_ACTIVITY_
Show the lines of the material that contain the word "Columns".

==*==

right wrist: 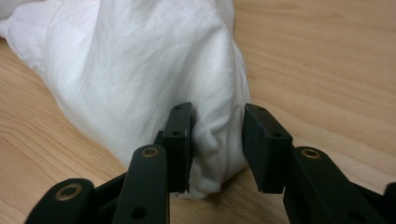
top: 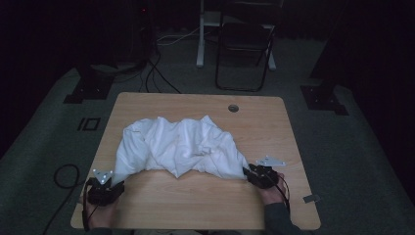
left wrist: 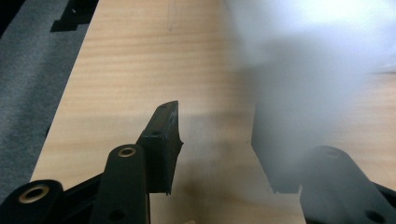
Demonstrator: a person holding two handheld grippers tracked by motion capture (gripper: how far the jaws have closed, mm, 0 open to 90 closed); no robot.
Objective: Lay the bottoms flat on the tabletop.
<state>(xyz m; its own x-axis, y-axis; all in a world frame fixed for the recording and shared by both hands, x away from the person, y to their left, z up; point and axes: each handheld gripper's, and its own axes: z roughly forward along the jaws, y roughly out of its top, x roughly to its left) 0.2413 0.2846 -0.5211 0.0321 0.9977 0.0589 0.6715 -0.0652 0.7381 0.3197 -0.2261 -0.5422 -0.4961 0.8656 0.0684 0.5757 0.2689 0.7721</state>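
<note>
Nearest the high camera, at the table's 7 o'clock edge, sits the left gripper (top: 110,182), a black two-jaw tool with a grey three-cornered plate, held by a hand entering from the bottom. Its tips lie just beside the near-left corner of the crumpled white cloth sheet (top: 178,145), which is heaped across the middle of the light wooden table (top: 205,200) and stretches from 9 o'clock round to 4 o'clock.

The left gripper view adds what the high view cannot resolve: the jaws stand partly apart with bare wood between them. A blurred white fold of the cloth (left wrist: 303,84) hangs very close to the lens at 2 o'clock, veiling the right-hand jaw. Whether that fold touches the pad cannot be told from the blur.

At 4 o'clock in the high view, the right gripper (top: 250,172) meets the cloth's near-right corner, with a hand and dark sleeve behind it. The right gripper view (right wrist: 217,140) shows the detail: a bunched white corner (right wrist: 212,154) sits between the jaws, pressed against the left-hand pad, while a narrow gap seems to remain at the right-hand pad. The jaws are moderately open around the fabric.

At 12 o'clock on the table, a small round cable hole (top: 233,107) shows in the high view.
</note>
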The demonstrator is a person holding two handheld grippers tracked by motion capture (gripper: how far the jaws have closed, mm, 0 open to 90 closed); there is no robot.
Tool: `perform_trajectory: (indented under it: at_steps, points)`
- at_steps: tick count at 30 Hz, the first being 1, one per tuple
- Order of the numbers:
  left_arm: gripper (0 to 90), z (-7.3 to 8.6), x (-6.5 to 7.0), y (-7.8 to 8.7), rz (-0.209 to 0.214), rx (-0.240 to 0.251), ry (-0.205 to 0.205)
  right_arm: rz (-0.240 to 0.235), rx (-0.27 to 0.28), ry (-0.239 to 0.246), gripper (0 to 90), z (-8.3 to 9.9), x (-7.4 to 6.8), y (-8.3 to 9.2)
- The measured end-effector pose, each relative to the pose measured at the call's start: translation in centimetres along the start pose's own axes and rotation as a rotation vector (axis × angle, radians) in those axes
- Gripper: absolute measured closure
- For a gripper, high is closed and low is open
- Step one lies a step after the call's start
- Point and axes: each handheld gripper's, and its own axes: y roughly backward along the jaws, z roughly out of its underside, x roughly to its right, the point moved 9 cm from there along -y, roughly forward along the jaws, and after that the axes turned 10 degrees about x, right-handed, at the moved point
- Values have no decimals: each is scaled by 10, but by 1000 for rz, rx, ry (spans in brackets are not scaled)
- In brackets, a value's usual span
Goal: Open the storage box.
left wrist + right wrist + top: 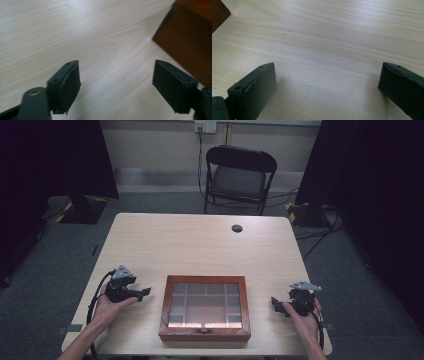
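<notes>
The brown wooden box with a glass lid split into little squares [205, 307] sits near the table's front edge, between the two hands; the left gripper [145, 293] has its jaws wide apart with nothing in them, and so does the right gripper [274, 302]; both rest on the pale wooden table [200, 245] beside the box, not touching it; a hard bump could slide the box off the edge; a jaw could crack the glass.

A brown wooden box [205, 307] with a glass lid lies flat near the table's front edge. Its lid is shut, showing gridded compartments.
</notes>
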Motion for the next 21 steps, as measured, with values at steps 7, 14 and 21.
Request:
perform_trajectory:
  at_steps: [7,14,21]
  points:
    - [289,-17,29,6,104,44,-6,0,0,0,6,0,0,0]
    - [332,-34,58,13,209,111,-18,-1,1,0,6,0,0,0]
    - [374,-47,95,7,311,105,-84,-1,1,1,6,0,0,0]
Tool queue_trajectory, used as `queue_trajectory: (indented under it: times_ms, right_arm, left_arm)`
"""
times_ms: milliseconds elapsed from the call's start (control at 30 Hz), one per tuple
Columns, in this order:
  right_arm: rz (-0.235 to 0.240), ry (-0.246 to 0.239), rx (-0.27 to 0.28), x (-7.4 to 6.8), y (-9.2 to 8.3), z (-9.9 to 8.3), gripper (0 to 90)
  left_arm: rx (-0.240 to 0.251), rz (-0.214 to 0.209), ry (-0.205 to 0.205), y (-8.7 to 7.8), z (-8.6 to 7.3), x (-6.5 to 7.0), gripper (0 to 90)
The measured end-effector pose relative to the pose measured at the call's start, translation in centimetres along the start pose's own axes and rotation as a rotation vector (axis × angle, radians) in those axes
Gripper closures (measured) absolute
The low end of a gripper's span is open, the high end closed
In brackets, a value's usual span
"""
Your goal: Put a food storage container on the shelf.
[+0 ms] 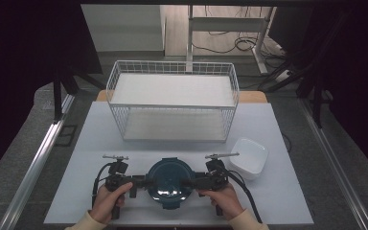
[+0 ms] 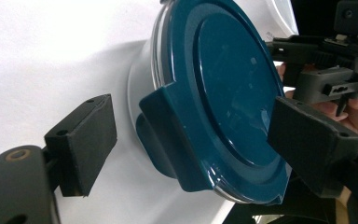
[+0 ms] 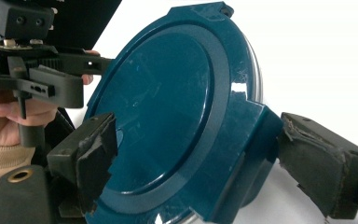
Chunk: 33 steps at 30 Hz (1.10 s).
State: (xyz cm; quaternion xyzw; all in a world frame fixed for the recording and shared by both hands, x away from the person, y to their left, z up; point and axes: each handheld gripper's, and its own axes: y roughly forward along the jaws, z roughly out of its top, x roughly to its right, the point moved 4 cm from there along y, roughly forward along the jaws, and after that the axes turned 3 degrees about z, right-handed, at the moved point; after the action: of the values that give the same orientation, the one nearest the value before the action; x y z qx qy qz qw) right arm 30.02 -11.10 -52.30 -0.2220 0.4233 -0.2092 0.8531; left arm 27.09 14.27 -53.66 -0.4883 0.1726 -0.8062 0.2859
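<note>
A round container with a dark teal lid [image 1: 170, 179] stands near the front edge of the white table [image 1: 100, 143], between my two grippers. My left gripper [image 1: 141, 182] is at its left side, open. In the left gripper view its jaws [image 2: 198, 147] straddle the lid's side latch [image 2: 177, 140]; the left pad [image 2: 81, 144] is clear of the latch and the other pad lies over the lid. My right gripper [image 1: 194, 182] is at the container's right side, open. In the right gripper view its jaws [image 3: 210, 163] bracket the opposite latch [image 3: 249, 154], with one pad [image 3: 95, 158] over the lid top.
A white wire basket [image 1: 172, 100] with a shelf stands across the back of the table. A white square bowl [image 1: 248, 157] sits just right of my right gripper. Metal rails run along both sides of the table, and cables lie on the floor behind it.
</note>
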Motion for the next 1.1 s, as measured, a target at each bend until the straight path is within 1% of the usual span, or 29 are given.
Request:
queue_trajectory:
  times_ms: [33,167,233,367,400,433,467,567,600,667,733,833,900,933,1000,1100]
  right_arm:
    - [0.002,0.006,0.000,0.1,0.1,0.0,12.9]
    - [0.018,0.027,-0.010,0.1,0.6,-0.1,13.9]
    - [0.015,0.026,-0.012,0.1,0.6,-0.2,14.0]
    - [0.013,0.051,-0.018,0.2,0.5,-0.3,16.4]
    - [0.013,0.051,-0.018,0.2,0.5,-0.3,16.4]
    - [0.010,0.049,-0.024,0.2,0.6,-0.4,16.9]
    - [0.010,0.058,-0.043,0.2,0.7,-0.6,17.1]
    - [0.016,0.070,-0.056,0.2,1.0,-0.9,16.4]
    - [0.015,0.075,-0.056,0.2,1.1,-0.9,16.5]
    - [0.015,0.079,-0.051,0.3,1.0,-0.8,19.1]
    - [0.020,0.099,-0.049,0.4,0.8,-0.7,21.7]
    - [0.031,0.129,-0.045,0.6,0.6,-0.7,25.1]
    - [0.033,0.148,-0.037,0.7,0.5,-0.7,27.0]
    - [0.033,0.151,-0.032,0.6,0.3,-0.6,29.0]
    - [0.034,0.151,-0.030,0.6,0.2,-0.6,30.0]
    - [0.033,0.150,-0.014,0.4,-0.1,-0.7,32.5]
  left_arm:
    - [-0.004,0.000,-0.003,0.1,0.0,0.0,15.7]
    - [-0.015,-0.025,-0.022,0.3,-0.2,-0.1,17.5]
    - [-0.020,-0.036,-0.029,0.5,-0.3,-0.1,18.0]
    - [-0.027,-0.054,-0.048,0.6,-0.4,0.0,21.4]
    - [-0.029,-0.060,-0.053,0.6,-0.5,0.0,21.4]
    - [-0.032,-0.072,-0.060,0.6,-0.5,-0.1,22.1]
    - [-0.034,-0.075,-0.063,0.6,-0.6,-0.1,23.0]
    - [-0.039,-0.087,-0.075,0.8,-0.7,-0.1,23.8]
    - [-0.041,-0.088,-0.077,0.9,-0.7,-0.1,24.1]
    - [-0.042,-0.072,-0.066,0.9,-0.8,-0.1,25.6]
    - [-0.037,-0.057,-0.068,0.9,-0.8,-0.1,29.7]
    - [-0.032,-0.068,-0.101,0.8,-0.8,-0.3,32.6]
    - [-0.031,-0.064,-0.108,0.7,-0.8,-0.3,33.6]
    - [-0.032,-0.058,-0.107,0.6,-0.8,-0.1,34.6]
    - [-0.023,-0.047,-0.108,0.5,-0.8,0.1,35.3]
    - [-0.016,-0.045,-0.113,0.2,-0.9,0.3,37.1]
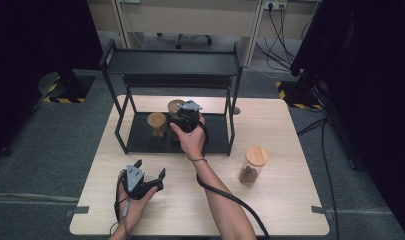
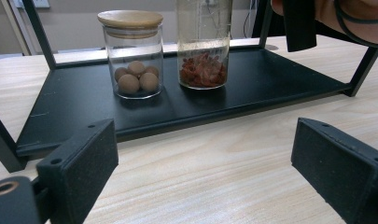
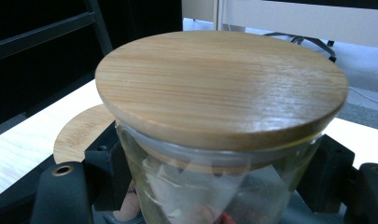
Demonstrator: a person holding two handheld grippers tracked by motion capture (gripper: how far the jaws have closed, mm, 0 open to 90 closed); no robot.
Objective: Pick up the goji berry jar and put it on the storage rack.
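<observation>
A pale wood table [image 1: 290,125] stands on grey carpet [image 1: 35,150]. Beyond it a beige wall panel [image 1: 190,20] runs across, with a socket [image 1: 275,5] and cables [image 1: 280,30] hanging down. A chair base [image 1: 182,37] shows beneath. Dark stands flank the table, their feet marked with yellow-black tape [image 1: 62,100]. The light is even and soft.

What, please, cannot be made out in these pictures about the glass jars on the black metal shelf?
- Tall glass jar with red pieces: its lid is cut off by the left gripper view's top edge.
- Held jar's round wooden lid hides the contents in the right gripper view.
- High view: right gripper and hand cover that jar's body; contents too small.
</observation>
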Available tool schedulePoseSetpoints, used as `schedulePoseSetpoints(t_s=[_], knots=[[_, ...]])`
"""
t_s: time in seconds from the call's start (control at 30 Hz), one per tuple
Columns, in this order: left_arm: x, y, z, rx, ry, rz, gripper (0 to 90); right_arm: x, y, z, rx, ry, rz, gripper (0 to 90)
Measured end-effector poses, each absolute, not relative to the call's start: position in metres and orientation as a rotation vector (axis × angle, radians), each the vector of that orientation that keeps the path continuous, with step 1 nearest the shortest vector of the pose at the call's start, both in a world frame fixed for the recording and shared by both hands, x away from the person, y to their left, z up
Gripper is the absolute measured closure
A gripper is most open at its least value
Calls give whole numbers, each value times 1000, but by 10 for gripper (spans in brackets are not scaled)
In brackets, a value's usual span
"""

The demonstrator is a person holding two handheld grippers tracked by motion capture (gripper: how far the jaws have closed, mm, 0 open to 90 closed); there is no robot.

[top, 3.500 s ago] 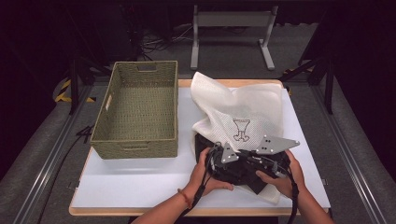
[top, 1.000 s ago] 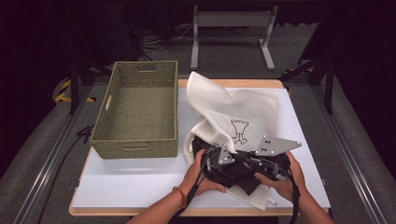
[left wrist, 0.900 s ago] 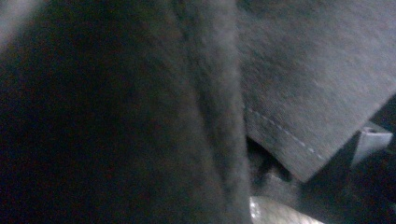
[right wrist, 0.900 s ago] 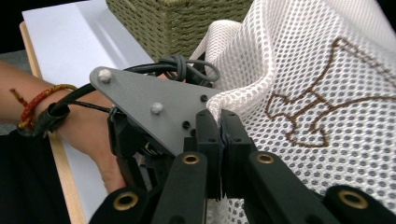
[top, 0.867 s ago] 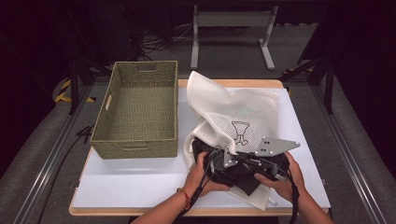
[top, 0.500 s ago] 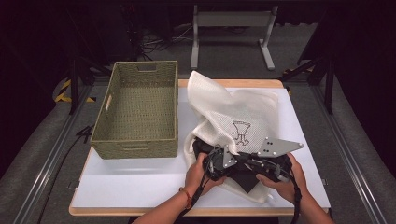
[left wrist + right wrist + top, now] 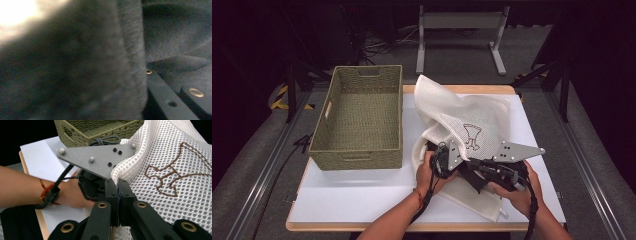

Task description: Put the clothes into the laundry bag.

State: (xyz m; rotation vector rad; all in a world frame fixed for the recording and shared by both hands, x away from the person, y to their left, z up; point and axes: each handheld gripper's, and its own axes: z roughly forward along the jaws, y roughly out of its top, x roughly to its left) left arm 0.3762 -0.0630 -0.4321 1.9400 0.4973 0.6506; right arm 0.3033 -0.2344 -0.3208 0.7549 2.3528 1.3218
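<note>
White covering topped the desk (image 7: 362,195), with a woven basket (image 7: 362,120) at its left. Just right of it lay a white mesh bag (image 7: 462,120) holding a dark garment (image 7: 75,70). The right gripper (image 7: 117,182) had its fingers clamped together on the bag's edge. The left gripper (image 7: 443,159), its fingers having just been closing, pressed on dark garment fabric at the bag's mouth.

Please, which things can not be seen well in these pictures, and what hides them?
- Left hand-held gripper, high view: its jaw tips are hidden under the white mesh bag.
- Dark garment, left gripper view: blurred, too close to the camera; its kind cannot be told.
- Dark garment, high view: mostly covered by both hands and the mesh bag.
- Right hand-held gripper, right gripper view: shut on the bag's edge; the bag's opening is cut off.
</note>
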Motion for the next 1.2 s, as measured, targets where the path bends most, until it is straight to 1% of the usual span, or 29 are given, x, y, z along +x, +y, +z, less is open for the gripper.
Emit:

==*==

_ANSWER TO THE PROBLEM_
Columns, in this order:
Columns, in this order: left_arm: x, y, z, rx, ry, rz, gripper (0 to 90); right_arm: x, y, z, rx, ry, rz, gripper (0 to 90)

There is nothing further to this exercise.